_WHAT IS NEEDED_. For the listing below, the answer is an exact retyping of the lines from the one with "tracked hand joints" through the one with "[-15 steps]", both included, without pictures.

------ DATA PROVIDED

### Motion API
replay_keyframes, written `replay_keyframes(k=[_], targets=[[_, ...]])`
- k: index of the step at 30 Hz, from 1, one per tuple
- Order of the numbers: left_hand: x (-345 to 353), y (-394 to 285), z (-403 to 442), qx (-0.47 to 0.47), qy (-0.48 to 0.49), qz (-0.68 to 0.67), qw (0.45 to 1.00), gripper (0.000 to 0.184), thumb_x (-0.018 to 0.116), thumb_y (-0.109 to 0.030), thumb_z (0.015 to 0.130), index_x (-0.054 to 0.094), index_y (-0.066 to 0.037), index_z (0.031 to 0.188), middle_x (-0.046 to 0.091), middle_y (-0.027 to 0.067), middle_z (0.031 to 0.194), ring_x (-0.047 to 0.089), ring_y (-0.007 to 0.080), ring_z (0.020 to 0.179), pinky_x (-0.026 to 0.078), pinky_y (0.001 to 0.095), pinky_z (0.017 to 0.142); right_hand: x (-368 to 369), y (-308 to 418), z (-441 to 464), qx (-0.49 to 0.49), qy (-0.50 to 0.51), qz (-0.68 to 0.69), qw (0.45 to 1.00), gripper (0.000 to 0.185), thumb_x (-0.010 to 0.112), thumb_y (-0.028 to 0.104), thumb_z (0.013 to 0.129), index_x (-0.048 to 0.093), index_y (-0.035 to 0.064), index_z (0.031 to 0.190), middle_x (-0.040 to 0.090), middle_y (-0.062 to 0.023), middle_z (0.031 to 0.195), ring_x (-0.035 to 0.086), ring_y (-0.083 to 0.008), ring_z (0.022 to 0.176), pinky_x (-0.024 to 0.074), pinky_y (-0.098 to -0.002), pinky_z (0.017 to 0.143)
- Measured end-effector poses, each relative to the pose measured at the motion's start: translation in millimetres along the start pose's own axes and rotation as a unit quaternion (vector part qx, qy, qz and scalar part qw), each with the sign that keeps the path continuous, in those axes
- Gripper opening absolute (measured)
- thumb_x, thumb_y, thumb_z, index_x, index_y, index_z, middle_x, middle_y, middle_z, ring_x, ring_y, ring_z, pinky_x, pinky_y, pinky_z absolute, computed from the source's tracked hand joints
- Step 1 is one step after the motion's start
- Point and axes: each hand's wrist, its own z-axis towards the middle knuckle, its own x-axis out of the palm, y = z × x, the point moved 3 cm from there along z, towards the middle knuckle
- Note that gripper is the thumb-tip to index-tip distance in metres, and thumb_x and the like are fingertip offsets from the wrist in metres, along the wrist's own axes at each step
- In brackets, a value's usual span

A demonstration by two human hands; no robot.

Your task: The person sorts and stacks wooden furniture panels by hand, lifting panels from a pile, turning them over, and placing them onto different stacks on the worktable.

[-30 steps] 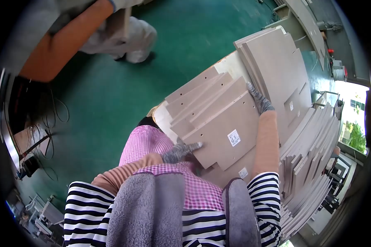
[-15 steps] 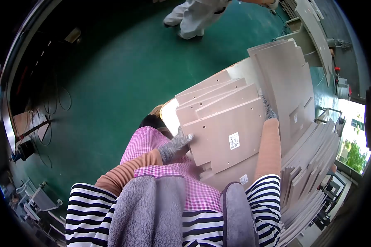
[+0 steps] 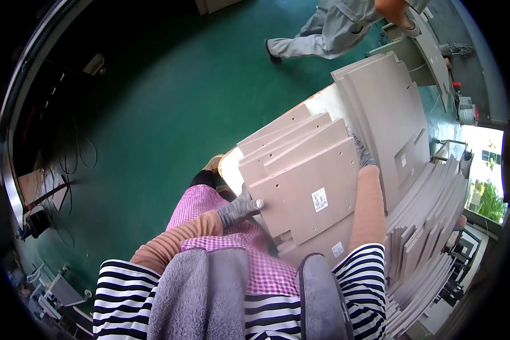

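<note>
A light pinkish-brown panel [image 3: 292,207], with small drilled holes and a white printed label [image 3: 319,199], stands tilted in front of me. My left hand [image 3: 241,208], in a grey glove, grips its left edge with the thumb over the front face; the other fingers are hidden behind. Along the panel's right edge my gloved right hand [image 3: 362,150] is closed, its fingertips near the upper corner. Several similar panels [image 3: 277,136] lean fanned out behind it. Below the held panel, another labelled panel [image 3: 314,246] is partly covered.
Larger panels [image 3: 385,107] stack at the right on a white-topped surface [image 3: 320,103]. Many panels [image 3: 422,209] stand in rows at far right. Another person [image 3: 328,34] in grey work clothes is on the green floor [image 3: 153,124] beyond. Loose cables [image 3: 76,150] lie at left.
The other person has moved to the right. My view has shifted slightly; both hands keep hold of the panel, which shows little movement.
</note>
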Motion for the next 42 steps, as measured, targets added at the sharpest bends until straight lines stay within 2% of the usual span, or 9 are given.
replay_keyframes(k=[4, 12, 15, 17, 21, 23, 27, 32, 42], targets=[[-3.0, 6.1, -2.3, -0.040, 0.020, -0.004, 0.999, 0.118, 0.074, -0.060, 0.069, 0.001, -0.012, 0.148, 0.019, 0.0142, 0.149, 0.023, 0.0321, 0.137, 0.030, 0.0514, 0.108, 5.5, -5.1, 6.2, -0.018, 0.001, 0.078, 0.997, 0.058, 0.036, 0.045, 0.098, 0.042, 0.0030, 0.136, 0.039, -0.0132, 0.143, 0.031, -0.0284, 0.135, 0.0171, -0.0480, 0.113], [-48.7, -46.2, -10.0, -0.126, 0.094, -0.149, 0.976, 0.106, 0.065, -0.067, 0.074, 0.017, -0.008, 0.148, 0.026, 0.0143, 0.150, 0.027, 0.0324, 0.137, 0.028, 0.0521, 0.109, 42.8, 46.4, -49.0, 0.036, 0.042, -0.327, 0.944, 0.059, 0.037, 0.049, 0.098, 0.050, 0.0033, 0.132, 0.047, -0.0149, 0.139, 0.039, -0.0262, 0.132, 0.0239, -0.0430, 0.112], [-69.0, -83.4, 15.3, -0.148, -0.021, -0.103, 0.983, 0.102, 0.051, -0.074, 0.078, 0.019, -0.007, 0.148, 0.022, 0.0160, 0.152, 0.024, 0.0331, 0.139, 0.023, 0.0507, 0.112, 38.9, 64.9, -99.9, 0.059, -0.038, -0.242, 0.968, 0.049, 0.045, 0.041, 0.097, 0.056, 0.0028, 0.125, 0.057, -0.0167, 0.127, 0.049, -0.0251, 0.123, 0.0341, -0.0338, 0.106], [-87.9, -85.7, 32.1, -0.197, -0.104, -0.065, 0.973, 0.091, 0.048, -0.071, 0.083, 0.029, -0.006, 0.144, 0.032, 0.0172, 0.147, 0.033, 0.0330, 0.134, 0.028, 0.0494, 0.110, 27.1, 47.3, -152.7, -0.131, -0.242, -0.075, 0.959, 0.048, 0.054, 0.037, 0.094, 0.055, 0.0022, 0.126, 0.055, -0.0187, 0.127, 0.051, -0.0283, 0.120, 0.0378, -0.0367, 0.103], [-79.5, -123.9, 65.7, -0.256, -0.150, 0.165, 0.941, 0.072, 0.058, -0.057, 0.087, 0.043, -0.001, 0.130, 0.054, 0.0213, 0.121, 0.056, 0.0306, 0.105, 0.046, 0.0465, 0.090, 12.0, -60.9, -246.2, -0.085, -0.440, -0.228, 0.864, 0.059, 0.063, 0.035, 0.088, 0.047, -0.0036, 0.130, 0.051, -0.0209, 0.128, 0.050, -0.0316, 0.119, 0.0360, -0.0387, 0.105], [-61.1, -149.4, 84.4, -0.143, -0.097, 0.463, 0.869, 0.069, 0.060, -0.055, 0.087, 0.050, 0.002, 0.123, 0.059, 0.0192, 0.112, 0.057, 0.0257, 0.102, 0.047, 0.0380, 0.088, 43.4, -102.9, -297.4, 0.023, -0.438, -0.141, 0.888, 0.067, 0.067, 0.035, 0.084, 0.043, -0.0038, 0.133, 0.048, -0.0238, 0.131, 0.047, -0.0345, 0.122, 0.0351, -0.0401, 0.106], [-32.0, -156.1, 119.1, -0.123, -0.006, 0.563, 0.817, 0.076, 0.059, -0.058, 0.086, 0.049, 0.006, 0.125, 0.060, 0.0174, 0.116, 0.056, 0.0241, 0.109, 0.042, 0.0351, 0.096, 105.9, -99.8, -337.8, 0.021, -0.399, -0.249, 0.882, 0.086, 0.071, 0.040, 0.077, 0.033, -0.0047, 0.139, 0.036, -0.0260, 0.141, 0.033, -0.0394, 0.132, 0.0267, -0.0463, 0.111], [39.8, -133.7, 124.5, -0.091, 0.072, 0.482, 0.868, 0.102, 0.066, -0.053, 0.082, 0.010, 0.001, 0.149, 0.026, 0.0187, 0.149, 0.025, 0.0296, 0.138, 0.024, 0.0386, 0.112, 132.2, -90.5, -323.8, 0.002, -0.446, -0.243, 0.862, 0.097, 0.069, 0.048, 0.075, 0.025, -0.0066, 0.142, 0.031, -0.0276, 0.143, 0.025, -0.0422, 0.136, 0.0144, -0.0541, 0.113], [50.5, -145.5, 123.7, -0.233, 0.094, 0.353, 0.901, 0.072, 0.071, -0.040, 0.082, 0.040, -0.004, 0.136, 0.052, 0.0122, 0.126, 0.052, 0.0236, 0.115, 0.047, 0.0374, 0.095, 170.2, -74.4, -294.4, 0.086, -0.432, -0.039, 0.897, 0.107, 0.073, 0.049, 0.072, 0.016, -0.0018, 0.147, 0.028, -0.0268, 0.147, 0.027, -0.0387, 0.137, 0.0239, -0.0428, 0.113]])
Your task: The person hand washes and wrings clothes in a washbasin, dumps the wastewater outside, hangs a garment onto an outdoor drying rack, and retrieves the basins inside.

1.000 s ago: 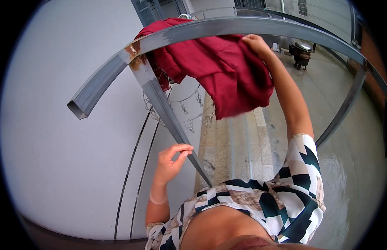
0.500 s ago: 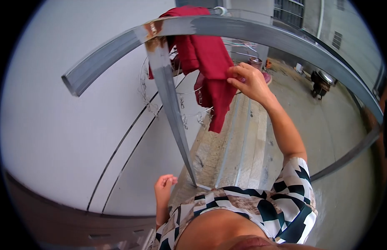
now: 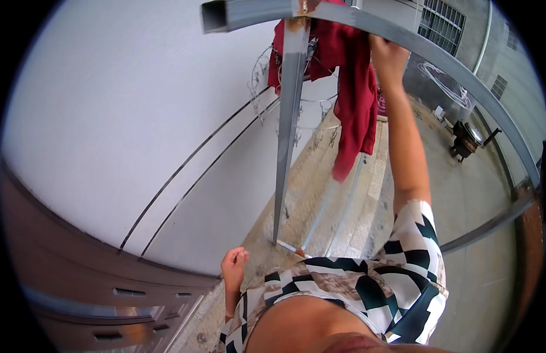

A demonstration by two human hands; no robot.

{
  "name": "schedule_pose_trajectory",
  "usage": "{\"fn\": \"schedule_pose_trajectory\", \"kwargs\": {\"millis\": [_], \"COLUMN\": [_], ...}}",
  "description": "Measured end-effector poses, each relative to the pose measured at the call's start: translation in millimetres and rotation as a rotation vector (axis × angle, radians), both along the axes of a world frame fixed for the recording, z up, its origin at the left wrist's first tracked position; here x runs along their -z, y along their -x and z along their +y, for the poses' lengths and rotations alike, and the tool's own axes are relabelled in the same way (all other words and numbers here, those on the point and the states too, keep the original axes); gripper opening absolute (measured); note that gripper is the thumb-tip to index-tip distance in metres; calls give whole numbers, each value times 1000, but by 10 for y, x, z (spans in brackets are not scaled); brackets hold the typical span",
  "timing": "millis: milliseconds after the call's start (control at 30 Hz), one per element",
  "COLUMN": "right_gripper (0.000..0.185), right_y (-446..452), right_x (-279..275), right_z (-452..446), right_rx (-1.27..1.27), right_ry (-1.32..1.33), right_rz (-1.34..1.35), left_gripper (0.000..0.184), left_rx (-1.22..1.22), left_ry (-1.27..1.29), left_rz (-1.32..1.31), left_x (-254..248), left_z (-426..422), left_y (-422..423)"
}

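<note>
Over the grey metal frame (image 3: 289, 117) hangs a dark red garment (image 3: 356, 112), its lower end dangling below the top bar and blurred at the tip. My right hand (image 3: 390, 62) is raised to the garment's upper right edge, closed on the cloth. The top bar partly hides its fingertips. Down near my waist, my left hand (image 3: 233, 263) is curled closed, with nothing visible in it. Behind the post, a round wire hanger with clips (image 3: 261, 88) hangs beside the garment, partly covered by it.
A white wall (image 3: 120, 106) stands on the left, with brown doors (image 3: 79, 282) at lower left. Below the frame runs a stone ledge (image 3: 338, 200). In the yard at right are a dark stove (image 3: 466, 140) and a coiled hose (image 3: 443, 82) on the far wall.
My right hand has moved upward along the garment to beside the top bar. The frame and garment now appear higher and further right in view. My left hand stays near my waist.
</note>
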State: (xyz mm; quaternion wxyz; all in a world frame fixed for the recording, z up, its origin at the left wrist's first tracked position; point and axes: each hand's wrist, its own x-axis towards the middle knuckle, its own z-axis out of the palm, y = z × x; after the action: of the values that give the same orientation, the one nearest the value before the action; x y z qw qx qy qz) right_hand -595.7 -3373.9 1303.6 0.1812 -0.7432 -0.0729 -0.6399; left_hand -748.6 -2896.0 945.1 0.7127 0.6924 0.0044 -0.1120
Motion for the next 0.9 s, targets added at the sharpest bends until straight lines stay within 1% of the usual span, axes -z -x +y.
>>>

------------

_RESULT OF THE EXERCISE_.
- thumb_x, thumb_y, thumb_z, index_x, index_y, index_z, middle_x, middle_y, middle_z, ring_x, ring_y, ring_z, pinky_x, pinky_y, pinky_z absolute, computed from the source's tracked hand joints
- Step 1 is one step after the motion's start
- Point and axes: each hand's wrist, its own z-axis towards the middle knuckle, its own x-axis out of the palm, y = z × x, the point moved 3 cm from there along z, towards the middle knuckle
- Note that gripper is the thumb-tip to index-tip distance in metres, and thumb_x and the like are fingertip offsets from the wrist in metres, along the wrist's own axes at each step
- In brackets, a value's usual span

A demonstration by two human hands; no robot.

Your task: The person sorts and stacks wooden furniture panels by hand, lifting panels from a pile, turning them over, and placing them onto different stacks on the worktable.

[-30 steps] 
[-15 steps] 

What is written here forms the complete answer.